Anne : Les conséquences immédiates sont les saignements, les infections, les douleurs aiguës et parfois la mort. À long terme, il existe un risque de cicatrisation incomplète, de formation d’abcès, de tissu cicatriciel, d’infection urinaire, de douleurs urinaires, d’incontinence… Les complications possibles sont nombreuses et peuvent ou non se produire selon l’âge de la femme, selon les circonstances dans lesquelles la mutilation a été effectuée et le type de mutilation. Il y a aussi des conséquences psychologiques qui peuvent conduire à un trouble de stress post-traumatique, à une perte de confiance et d’estime de soi.

Pourquoi, alors, cette pratique est-elle toujours en vigueur ?
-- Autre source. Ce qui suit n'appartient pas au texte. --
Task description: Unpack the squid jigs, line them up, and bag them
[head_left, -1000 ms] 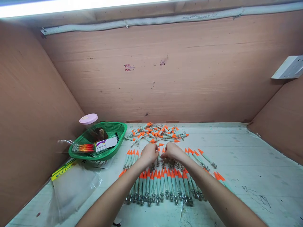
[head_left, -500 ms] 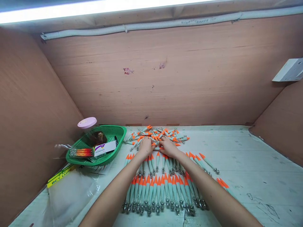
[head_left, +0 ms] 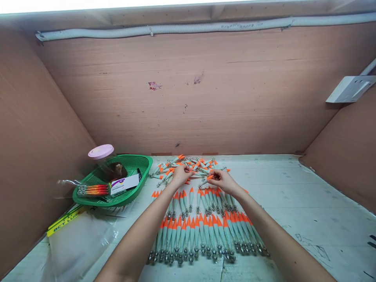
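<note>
Pale green squid jigs with orange tips and metal hook crowns lie in a loose pile near the back wall. At the pile's front left, my left hand is closed, with a jig's orange end showing at its fingertips. My right hand, to the right, pinches a squid jig by its orange end, the hooks pointing left and down. Below the hands, more jigs stand side by side in an upper row and a longer lower row, orange tips toward the wall. My forearms cover parts of both rows.
On the left sits a green basket with a pink-lidded jar, a bagged bundle of red-yellow pieces and a white label card. Clear plastic bags lie before it. A white socket box is on the right.
My hands have moved apart. My right hand has shifted right with a squid jig at its fingertips, while my left hand stays near the pile. The camera view has shifted slightly.
</note>
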The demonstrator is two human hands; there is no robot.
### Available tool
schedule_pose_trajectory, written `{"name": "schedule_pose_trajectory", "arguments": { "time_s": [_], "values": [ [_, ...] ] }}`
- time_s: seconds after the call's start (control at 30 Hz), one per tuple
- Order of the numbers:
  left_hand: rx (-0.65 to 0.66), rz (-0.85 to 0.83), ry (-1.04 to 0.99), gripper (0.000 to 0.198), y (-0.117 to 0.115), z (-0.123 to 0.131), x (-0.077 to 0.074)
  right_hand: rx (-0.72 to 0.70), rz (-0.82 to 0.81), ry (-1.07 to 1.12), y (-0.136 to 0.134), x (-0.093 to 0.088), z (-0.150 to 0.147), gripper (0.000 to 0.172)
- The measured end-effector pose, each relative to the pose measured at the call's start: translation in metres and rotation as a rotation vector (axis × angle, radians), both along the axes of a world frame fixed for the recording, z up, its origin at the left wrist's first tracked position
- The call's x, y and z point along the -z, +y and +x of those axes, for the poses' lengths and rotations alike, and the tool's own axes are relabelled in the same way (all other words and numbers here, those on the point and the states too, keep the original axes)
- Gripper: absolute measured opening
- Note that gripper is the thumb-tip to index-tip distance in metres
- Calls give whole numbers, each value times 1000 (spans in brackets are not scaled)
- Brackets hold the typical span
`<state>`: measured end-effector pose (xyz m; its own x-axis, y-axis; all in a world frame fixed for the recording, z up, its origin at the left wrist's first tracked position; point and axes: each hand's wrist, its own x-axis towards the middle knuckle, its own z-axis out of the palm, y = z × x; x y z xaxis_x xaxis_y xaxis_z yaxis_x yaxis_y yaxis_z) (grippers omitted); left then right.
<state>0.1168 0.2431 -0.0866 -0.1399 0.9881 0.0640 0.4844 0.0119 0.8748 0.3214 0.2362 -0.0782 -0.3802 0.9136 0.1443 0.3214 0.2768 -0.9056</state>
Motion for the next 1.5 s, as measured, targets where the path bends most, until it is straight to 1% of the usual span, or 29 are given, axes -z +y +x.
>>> {"name": "schedule_pose_trajectory", "arguments": {
  "time_s": [0.13, 0.33, 0.4, 0.5, 0.57, 0.7, 0.87, 0.93, 1.0, 1.07, 1.17, 1.27, 1.37, 1.43, 1.5],
  "values": [
    [10, 27, 9, 11, -2, 12, 0, 91, -75, 190, -9, -6, 26, 36],
    [52, 144, 11, 13, -8, 39, -6, 256, -144, 427, -14, -4, 47, 43],
    [41, 178, 0, 13, -7, 47, -8, 296, -151, 490, -16, -2, 51, 46],
    [-20, 207, -38, 14, -2, 53, -12, 342, -156, 574, -18, -1, 55, 47],
    [-46, 197, -78, 16, 3, 52, -14, 360, -162, 620, -19, -1, 58, 45],
    [1, 139, -158, 19, 11, 47, -16, 369, -192, 683, -19, -2, 61, 42],
    [-33, 74, -316, 33, 22, 51, -17, 369, -237, 736, -22, -5, 60, 41],
    [-33, 23, -390, 35, 24, 54, -20, 361, -262, 743, -24, -7, 61, 42],
    [-5, -31, -464, 36, 22, 58, -26, 344, -291, 742, -28, -10, 60, 44],
    [63, -88, -540, 35, 14, 62, -35, 312, -320, 740, -33, -16, 59, 45],
    [218, -172, -649, 34, -11, 66, -53, 234, -357, 736, -45, -30, 54, 43],
    [363, -226, -736, 35, -42, 65, -69, 94, -384, 715, -62, -46, 49, 38],
    [511, -263, -832, 36, -68, 60, -80, -56, -389, 706, -80, -59, 44, 32],
    [568, -282, -867, 37, -82, 55, -85, -103, -386, 703, -89, -64, 41, 29],
    [573, -293, -859, 37, -93, 52, -89, -126, -387, 692, -96, -66, 39, 26]
  ]
}}
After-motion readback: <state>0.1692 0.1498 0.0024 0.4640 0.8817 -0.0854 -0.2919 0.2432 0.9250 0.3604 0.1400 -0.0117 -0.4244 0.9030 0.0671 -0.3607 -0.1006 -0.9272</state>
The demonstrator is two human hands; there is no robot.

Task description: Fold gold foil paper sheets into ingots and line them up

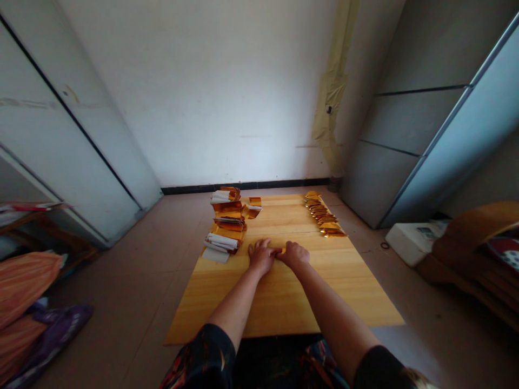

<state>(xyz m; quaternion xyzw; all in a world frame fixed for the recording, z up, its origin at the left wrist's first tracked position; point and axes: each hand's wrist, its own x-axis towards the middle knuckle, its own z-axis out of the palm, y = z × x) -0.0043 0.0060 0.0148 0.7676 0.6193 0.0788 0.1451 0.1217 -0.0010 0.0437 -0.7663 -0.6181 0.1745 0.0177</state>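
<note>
Both of my hands meet over the middle of the wooden board. A small piece of gold foil paper point(283, 250) shows between them, mostly covered by fingers. My left hand point(261, 258) rests on the board with its fingers spread, its thumb reaching to the paper's left side. At the other side, my right hand point(297, 254) is closed, with thumb and curled fingers gripping the paper. Stacks of gold and white paper sheets point(229, 229) lie to the left. Along the board's far right runs a row of folded gold paper pieces point(324, 215).
The wooden board point(284, 308) stands near a white wall point(227, 97). Grey cabinets point(401, 135) rise at the right, beside a white box point(409, 243) and a wooden chair point(466, 270). Orange and purple bags point(32, 319) lie at the left.
</note>
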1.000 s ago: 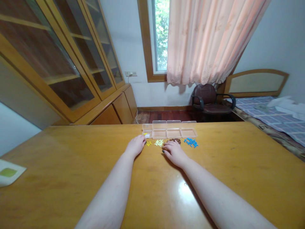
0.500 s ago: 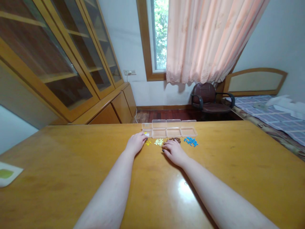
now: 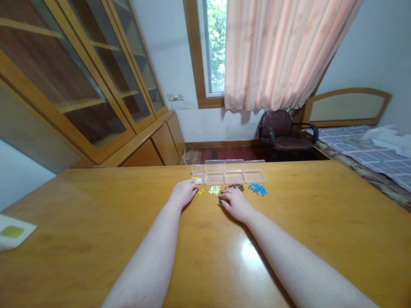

Anne : De nombreux facteurs entrent en jeu : l’idée que les femmes non excisées seraient moins fécondes, la pression sociale,… Les mutilations génitales féminines sont une forme de violence sexiste, visant les femmes et les filles. Elles se déroulent dans un contexte de discrimination à l’égard des femmes, un continuum de violence. Cela est souvent suivi d’un mariage forcé et de viols au sein du mariage.

Dans quels pays les mutilations génitales féminines sont-elles les plus fréquentes ?

Anne : Contrairement à ce que beaucoup de gens pensent, cette pratique ne se produit pas seulement en Afrique subsaharienne. On compte 200 millions de femmes excisées dans le monde, dont la moitié en Égypte, en Éthiopie et en Indonésie.

©Excision, parlons-en ! (basé sur une carte du GAMS ; données d’UNICEF, 2014)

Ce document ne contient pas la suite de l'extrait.